Remember when the Vikings used to raid our shores and carry away our women and children to a life of slavery? No, you won't but you know it happened. Well last night there were points when I found myself yearning after those hazy days.

To be frank having the door kicked in and being carried away by a burly brute to forcibly row his boat would have been preferable to enduring parts of this play.

So in general it wasn't great but nor was it all bad. No one involved should give up life in the theatre there were just times when it didn't work.

Let's remember that this performance was part of the Oxford New Writing Festival and was quite probably the first play Oxford Student Corinne Furness had written. So experimentation and "risk" should always have been a key ingredient in the performance.

And bits of it came together nicely. What had been insightfully observed was that when people talk they often don't finish a sentence, they chop and skip between subjects and rely heavily on communal knowledge which the audience must then infer.

For the best example of this watch Spinal tap, it's all scripted but sounds like it's been improvised - pure genius.

The trouble with Some Sort Of Beautiful was the technique was used to such extreme effect that much of the play seemed garbled, stilted and confusing. In trying to make realistic conversation the opening scenes plod awkwardly while the audience were left piecing things together.

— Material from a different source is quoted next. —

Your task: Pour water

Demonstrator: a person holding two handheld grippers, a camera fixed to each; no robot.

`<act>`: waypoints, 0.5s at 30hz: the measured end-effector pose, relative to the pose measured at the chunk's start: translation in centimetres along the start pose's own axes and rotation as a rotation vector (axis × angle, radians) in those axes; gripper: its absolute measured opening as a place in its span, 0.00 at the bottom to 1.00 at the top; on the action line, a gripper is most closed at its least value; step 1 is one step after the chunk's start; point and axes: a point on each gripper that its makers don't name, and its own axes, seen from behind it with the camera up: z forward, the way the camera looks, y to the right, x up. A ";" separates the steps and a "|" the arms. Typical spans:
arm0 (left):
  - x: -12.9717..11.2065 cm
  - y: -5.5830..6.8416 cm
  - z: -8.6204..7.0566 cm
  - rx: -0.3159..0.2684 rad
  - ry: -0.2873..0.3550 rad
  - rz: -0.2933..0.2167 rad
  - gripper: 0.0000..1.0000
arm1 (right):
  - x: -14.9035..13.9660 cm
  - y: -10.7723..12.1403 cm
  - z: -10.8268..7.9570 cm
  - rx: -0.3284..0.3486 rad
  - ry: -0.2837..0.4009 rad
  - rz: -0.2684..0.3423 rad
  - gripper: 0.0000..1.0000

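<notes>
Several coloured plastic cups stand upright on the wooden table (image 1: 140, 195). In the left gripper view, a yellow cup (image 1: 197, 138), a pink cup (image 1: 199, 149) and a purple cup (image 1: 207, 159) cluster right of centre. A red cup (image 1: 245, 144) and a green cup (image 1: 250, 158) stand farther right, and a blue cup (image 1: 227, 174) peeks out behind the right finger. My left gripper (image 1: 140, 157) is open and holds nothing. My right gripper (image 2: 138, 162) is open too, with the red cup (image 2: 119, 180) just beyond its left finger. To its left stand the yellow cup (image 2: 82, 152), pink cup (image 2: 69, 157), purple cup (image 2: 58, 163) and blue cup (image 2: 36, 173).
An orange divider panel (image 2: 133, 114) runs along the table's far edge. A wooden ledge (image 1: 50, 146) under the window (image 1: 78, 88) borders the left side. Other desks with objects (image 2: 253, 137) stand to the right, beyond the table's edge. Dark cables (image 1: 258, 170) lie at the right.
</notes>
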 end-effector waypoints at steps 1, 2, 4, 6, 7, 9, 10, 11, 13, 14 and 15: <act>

It gets meaty and involved in the middle and Harry played by Pete Munro gets to grips with each of the cast in turn. This allowed them individually to demonstrate a particular flare. Sadly after that the dynamics unwind towards an utterly pointless and unfulfilling end.

Having just completed my first play I feel bad about say all this but I realise that without these opening gambits you don't have an arena to make the mistakes that hone later pieces so I tip my cap to the cast for a good effort and look forward to the next outing which I'm sure will be a big leap forward.